## WHAT THE EXERCISE ASKS
Would you transcribe the records word for word, please?

(Collected data entries)

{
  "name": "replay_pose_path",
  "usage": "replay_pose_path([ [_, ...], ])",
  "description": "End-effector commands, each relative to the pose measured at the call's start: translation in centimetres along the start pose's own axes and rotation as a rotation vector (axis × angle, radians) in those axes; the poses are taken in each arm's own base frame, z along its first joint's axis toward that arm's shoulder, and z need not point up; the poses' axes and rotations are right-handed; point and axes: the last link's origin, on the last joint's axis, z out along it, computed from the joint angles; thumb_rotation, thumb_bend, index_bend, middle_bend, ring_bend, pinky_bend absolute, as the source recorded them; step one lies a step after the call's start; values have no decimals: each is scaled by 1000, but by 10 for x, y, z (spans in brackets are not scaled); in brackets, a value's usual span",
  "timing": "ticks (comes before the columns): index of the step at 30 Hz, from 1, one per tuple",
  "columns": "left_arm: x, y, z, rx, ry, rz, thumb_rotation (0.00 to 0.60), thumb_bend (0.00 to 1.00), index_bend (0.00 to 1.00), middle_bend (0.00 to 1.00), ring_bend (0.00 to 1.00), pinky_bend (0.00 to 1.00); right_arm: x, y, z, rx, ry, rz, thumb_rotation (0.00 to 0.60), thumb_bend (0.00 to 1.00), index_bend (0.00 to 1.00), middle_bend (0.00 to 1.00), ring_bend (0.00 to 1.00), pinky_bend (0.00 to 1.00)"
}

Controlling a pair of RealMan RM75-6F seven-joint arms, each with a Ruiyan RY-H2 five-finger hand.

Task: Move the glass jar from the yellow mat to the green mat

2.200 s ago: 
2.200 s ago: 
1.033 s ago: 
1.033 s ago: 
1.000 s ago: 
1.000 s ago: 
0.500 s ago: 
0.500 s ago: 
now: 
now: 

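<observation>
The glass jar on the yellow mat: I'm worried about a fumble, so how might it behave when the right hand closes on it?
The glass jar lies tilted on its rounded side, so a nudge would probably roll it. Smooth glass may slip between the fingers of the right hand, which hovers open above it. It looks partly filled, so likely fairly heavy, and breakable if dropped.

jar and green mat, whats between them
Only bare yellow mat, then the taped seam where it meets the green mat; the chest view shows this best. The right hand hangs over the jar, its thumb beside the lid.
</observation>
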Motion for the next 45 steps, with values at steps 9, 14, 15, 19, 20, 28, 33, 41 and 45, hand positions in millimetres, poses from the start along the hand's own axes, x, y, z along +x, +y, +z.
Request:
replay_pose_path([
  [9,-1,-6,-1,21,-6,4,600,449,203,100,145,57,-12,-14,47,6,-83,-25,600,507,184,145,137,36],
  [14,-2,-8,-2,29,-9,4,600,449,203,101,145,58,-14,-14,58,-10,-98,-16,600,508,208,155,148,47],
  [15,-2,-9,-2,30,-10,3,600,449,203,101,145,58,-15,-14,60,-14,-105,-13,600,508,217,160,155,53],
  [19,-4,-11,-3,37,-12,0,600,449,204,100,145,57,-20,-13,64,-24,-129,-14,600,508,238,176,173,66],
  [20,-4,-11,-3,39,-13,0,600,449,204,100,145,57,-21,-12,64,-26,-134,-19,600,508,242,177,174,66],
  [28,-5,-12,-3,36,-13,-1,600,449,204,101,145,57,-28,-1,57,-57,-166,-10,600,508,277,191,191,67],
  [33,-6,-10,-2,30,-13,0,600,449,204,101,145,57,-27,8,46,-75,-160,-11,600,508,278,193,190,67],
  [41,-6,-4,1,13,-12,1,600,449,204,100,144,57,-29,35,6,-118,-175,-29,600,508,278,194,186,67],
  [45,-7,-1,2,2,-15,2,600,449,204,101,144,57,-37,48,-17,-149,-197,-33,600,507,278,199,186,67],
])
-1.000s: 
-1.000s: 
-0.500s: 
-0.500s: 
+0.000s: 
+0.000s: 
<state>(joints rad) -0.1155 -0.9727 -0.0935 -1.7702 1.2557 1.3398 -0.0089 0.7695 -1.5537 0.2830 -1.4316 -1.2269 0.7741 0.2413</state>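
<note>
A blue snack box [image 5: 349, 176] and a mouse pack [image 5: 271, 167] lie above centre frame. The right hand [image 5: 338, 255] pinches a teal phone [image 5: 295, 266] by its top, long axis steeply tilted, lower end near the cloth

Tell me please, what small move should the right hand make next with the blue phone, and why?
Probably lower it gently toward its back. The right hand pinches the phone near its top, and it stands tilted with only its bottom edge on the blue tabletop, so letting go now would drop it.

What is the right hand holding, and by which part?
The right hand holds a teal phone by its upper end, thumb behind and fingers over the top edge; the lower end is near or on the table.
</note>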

## SOLUTION TO THIS EXERCISE
{
  "name": "replay_pose_path",
  "usage": "replay_pose_path([ [_, ...], ])",
  "description": "End-effector commands, each relative to the pose measured at the call's start: translation in centimetres along the start pose's own axes and rotation as a rotation vector (axis × angle, radians) in those axes; the poses are taken in each arm's own base frame, z along its first joint's axis toward that arm's shoulder, and z need not point up; the poses' axes and rotations are right-handed; point and axes: the last link's origin, on the last joint's axis, z out along it, computed from the joint angles; thumb_rotation, thumb_bend, index_bend, middle_bend, ring_bend, pinky_bend absolute, as the source recorded them; step one lies a step after the call's start; values have no decimals: each is scaled by 1000, but by 10 for x, y, z (spans in brackets are not scaled); in brackets, a value's usual span",
  "timing": "ticks (comes before the columns): index of the step at 30 Hz, from 1, one per tuple",
  "columns": "left_arm: x, y, z, rx, ry, rz, thumb_rotation (0.00 to 0.60), thumb_bend (0.00 to 1.00), index_bend (0.00 to 1.00), middle_bend (0.00 to 1.00), ring_bend (0.00 to 1.00), pinky_bend (0.00 to 1.00); right_arm: x, y, z, rx, ry, rz, thumb_rotation (0.00 to 0.60), thumb_bend (0.00 to 1.00), index_bend (0.00 to 1.00), middle_bend (0.00 to 1.00), ring_bend (0.00 to 1.00), pinky_bend (0.00 to 1.00)"
}

Controlling a pair of RealMan RM75-6F seven-joint arms, each with a Ruiyan RY-H2 five-finger hand.

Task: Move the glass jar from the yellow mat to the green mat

2.200 s ago: 
2.200 s ago: 
1.033 s ago: 
1.033 s ago: 
1.000 s ago: 
1.000 s ago: 
0.500 s ago: 
0.500 s ago: 
now: 
now: 

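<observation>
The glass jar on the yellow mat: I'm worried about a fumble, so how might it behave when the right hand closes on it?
The glass jar lies tilted on its rounded side, so a nudge would probably roll it. Smooth glass may slip between the fingers of the right hand, which hovers open above it. It looks partly filled, so likely fairly heavy, and breakable if dropped.

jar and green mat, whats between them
Only bare yellow mat, then the taped seam where it meets the green mat; the chest view shows this best. The right hand hangs over the jar, its thumb beside the lid.
</observation>
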Motion for the next 45 steps, with values at steps 9, 14, 15, 19, 20, 28, 33, 41 and 45, hand positions in millimetres, poses from the start along the hand's own axes, x, y, z along +x, +y, +z.
Request:
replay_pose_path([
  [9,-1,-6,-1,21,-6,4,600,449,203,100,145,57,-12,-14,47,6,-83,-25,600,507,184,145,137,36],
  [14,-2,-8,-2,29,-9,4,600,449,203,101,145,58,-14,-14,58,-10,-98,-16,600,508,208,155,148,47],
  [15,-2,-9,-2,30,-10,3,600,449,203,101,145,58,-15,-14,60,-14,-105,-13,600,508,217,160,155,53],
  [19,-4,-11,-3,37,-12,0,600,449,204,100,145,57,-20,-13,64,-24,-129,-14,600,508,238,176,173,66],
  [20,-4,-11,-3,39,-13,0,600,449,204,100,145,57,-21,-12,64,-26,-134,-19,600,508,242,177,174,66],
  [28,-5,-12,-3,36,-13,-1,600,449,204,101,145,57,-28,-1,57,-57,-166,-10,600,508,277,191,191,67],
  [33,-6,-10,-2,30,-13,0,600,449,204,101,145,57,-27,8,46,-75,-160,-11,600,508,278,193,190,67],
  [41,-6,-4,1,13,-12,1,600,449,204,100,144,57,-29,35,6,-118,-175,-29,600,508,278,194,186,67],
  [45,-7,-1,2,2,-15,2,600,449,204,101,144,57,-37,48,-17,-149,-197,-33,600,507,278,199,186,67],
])
-1.000s: 
-1.000s: 
-0.500s: 
-0.500s: 
+0.000s: 
+0.000s: 
<state>(joints rad) -0.1155 -0.9727 -0.0935 -1.7702 1.2557 1.3398 -0.0089 0.7695 -1.5537 0.2830 -1.4316 -1.2269 0.7741 0.2413</state>
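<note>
A blue snack box [image 5: 349, 176] and a mouse pack [image 5: 271, 167] lie above centre frame. The right hand [image 5: 338, 255] pinches a teal phone [image 5: 295, 266] by its top, long axis steeply tilted, lower end near the cloth

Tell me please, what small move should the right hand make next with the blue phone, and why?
Probably lower it gently toward its back. The right hand pinches the phone near its top, and it stands tilted with only its bottom edge on the blue tabletop, so letting go now would drop it.

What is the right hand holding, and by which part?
The right hand holds a teal phone by its upper end, thumb behind and fingers over the top edge; the lower end is near or on the table.
</note>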

The output has nothing more to it.